Par Matthew Ehret – Le 7 novembre 2022 – Source Strategic Culture

Voici la troisième partie d’une série de cinq articles. La première partie est ici et la deuxième partie est ici.

Comme l’a récemment fait remarquer Alastair Crooke dans « Le monde ne marche plus comme ça » , la nouvelle école d’économie politique créée par des philosophes tels qu’Adam Smith, John Locke et Rousseau a fondé ses systèmes de gestion sociale sur la « science » de Sir Isaac Newton. Dans son essai perspicace, Crooke écrit :

L’ordre libéral repose sur trois piliers – trois piliers imbriqués et co-constituants : Les « lois » de Newton ont été projetées pour donner au modèle économique anglo-saxon la prétention (douteuse) d’être fondé sur des lois empiriques solides – comme s’il s’agissait de physique. Rousseau, Locke et leurs disciples ont élevé l’individualisme au rang de principe politique, et c’est de Smith qu’est venue la logique fondamentale du système anglo-américain. Ainsi, si chaque individu fait ce qui est le mieux pour lui, il en résultera ce qui est le mieux pour la nation dans son ensemble.

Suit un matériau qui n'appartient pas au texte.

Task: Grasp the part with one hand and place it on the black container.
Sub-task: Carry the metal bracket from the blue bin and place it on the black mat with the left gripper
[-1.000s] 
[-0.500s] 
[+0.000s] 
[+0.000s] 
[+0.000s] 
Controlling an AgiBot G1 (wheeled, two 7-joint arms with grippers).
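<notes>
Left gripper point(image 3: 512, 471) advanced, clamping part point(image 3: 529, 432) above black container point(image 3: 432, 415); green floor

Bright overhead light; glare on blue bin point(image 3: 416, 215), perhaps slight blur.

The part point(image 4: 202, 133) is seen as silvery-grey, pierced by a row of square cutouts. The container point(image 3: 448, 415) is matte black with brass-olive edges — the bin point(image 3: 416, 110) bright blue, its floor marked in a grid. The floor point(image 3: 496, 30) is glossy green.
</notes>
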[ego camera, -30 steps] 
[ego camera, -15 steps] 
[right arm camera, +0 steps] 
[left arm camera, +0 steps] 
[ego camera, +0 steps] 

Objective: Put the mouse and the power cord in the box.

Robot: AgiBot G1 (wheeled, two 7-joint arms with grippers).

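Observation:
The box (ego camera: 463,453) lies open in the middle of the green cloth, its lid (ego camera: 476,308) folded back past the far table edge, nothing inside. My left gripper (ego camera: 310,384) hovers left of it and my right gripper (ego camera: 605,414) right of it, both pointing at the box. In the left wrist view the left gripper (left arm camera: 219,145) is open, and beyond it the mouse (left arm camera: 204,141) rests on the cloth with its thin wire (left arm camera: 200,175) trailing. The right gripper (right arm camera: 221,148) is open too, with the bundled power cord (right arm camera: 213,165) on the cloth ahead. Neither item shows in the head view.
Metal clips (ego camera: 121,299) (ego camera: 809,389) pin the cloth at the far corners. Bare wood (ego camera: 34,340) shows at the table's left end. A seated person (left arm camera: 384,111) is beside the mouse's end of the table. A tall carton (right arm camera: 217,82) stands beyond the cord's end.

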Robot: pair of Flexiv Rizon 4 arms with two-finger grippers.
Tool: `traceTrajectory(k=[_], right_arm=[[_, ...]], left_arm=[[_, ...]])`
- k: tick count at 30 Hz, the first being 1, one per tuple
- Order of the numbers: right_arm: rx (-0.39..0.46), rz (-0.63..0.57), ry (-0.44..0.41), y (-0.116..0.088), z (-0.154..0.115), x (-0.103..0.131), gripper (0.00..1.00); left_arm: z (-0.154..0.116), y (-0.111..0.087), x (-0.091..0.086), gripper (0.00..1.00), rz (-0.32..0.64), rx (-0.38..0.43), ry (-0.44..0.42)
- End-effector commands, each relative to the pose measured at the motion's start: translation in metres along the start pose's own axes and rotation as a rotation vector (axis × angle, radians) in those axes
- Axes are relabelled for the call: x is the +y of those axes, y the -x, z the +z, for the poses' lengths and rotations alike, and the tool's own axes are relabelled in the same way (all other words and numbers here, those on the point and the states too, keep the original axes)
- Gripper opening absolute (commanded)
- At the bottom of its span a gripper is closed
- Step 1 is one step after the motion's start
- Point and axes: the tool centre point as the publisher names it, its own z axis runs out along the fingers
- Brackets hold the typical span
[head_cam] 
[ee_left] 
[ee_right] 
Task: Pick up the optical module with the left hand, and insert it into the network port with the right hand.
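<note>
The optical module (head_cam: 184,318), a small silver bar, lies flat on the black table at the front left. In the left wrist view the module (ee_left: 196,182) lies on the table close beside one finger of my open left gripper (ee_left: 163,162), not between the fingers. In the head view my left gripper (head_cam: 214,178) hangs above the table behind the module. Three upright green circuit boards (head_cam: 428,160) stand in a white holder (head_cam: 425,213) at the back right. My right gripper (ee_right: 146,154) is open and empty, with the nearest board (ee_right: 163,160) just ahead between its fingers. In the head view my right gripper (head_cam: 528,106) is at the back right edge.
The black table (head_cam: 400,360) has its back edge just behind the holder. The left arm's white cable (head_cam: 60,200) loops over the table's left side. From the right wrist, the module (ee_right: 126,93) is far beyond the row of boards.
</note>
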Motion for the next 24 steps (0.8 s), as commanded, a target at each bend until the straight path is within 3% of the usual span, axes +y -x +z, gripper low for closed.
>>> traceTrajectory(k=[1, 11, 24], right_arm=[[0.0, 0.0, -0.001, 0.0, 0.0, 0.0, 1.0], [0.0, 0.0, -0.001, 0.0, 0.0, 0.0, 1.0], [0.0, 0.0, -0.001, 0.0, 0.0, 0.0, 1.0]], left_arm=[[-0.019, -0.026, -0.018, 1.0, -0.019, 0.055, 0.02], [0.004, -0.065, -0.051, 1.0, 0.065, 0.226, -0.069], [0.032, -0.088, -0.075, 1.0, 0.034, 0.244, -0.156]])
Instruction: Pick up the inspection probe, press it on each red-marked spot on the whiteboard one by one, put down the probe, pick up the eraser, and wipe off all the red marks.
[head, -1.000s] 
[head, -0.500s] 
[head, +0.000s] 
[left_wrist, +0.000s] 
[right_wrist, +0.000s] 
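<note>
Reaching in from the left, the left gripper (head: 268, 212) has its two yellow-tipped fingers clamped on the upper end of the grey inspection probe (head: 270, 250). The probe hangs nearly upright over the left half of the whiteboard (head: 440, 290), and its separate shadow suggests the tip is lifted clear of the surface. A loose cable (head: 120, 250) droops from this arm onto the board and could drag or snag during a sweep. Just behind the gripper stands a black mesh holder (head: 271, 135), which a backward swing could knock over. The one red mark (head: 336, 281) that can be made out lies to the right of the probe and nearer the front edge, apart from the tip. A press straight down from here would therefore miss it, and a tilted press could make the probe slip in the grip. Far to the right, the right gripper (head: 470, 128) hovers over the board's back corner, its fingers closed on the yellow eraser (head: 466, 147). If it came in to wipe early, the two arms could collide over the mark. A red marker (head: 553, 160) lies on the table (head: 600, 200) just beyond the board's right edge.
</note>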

Le concept de « forces » du marché repose sur des créatures atomisées, hédonistes, à la recherche du plaisir, appelées humains, qui ne cherchent qu’à maximiser le plaisir et à éviter la douleur. Tentant de projeter une image d’autorité scientifique, ce nouveau système libéral a situé ses racines et même ses hypothèses de base dans le courant philosophique oligarchique plus profond qui s’étend d’Aristote à Hobbes, en passant par Locke et Newton.

Une fois de plus, des systèmes entiers étaient supposés être la somme des parties dans des jeux à somme nulle, les éléments individuels de la machine (les humains sur un marché) rivalisant les uns avec les autres dans une bataille hobbesienne pour maximiser le profit sans se préoccuper de l’ensemble.

Dans sa Théorie des sentiments moraux de 1759, Adam Smith est explicite sur ce dernier point en disant de l’homme et de Dieu :

L’administration du grand système de l’univers… le soin de tous les êtres rationnels et sensibles, est l’affaire de Dieu et non de l’homme. L’homme s’est vu attribuer un domaine beaucoup plus humble, mais beaucoup mieux adapté à la faiblesse de ses pouvoirs et à l’étroitesse de son entendement : le soin de son propre bonheur et de celui de sa famille, de ses amis, de sa patrie….. La nature nous a orientés vers la plupart d’entre eux par des instincts originels et immédiats. La faim, la soif, la passion qui unit les deux sexes, l’amour du plaisir et la crainte de la douleur, nous poussent à appliquer ces moyens pour eux-mêmes, et sans aucune considération pour leur tendance aux fins bienfaisantes que le grand Directeur de la nature a voulu produire par eux.

Cette définition d’une humanité bestialisée persistera dans tous les écrits de Smith, y compris la Richesse des nations de 1776, et exigera également l’existence de « mains invisibles » magiques qui agissent comme des forces occultes pour générer des richesses créatives chaque fois que la somme totale des pulsions hédonistes est maintenue sans limites dans un marché sans entraves.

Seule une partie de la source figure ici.